Demetrio92 commented 4 years ago

For the fellow strugglers -- just use pynverse. I have a model which predicts a mixture of gaussians with 4 components. Here is how I get quantiles for one observation.

from pynverse import inversefunc
from tensorflow_probability import distributions as tfd
mixture_distribution = tfd.MixtureSameFamily(
        mixture_distribution=tfd.Categorical(probs=alpha_pred[0, :]),
        components_distribution=tfd.Normal(
            loc=mu_pred[0, :],
            scale=sigma_pred[0, :]))
cdf_fit = lambda x: mixture_distribution.cdf(x).numpy()
%timeit quantile_func_fit = inversefunc(cdf_fit, domain=[y_train.min(),y_train.max()], accuracy=6)

7.79 ms ± 161 µs per loop (mean ± std. dev. of 7 runs, 100 loops each)

quantile_func_fit([0.5, 0.9, 0.95, 0.99])
>>> array([15.26007136, 37.84270684, 39.90694571, 42.79034905])

cdf_fit([15.26007136, 37.84270684, 39.90694571, 42.79034905])
>>> array([0.5       , 0.90000004, 0.95      , 0.99      ], dtype=float32)

Good enough for any practical application.

This is one-core computation, using bare-bones numpy.

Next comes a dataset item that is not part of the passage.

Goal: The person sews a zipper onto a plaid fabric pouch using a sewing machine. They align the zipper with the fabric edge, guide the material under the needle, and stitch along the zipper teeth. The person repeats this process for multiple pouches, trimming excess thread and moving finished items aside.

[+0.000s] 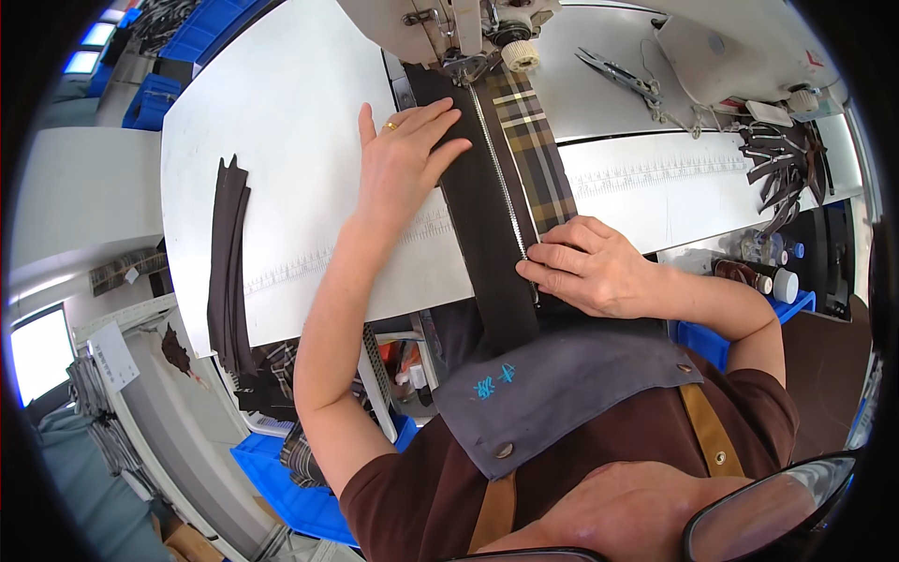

I'm sure a proper tensorflow implementation would be even faster. @brianwa84 why is this issue closed?..

Demetrio92 commented 4 years ago

In the meantime I hacked together a rather efficient quantile approximation. USE WITH CAUTION! READ THE CODE

import numpy as np

def mixture_distribution_quantiles(mixture_distribution, probs, N_grid_points=int(1e3)):
    # base_grid = get_base_grid(mixture_distribution)
    # TODO: need a smarter grid (or you can customize it to your dataset)
    base_grid = np.linspace(-5, 20, num=N_grid_points)  # hacked in order to fit the simulation below
    full_grid = np.transpose(np.tile(base_grid, (mixture_distribution.batch_shape[0], 1)))
    cdf_grid = mixture_distribution.cdf(full_grid).numpy()  # this is fully parallelized and even uses GPU
    grid_check = (cdf_grid.min(axis=0).max() <= min(probs)) & (max(probs) <= cdf_grid.max(axis=0).min())
    if not grid_check:
        raise RuntimeError('Grid does not span full CDF range needed for interpolation!')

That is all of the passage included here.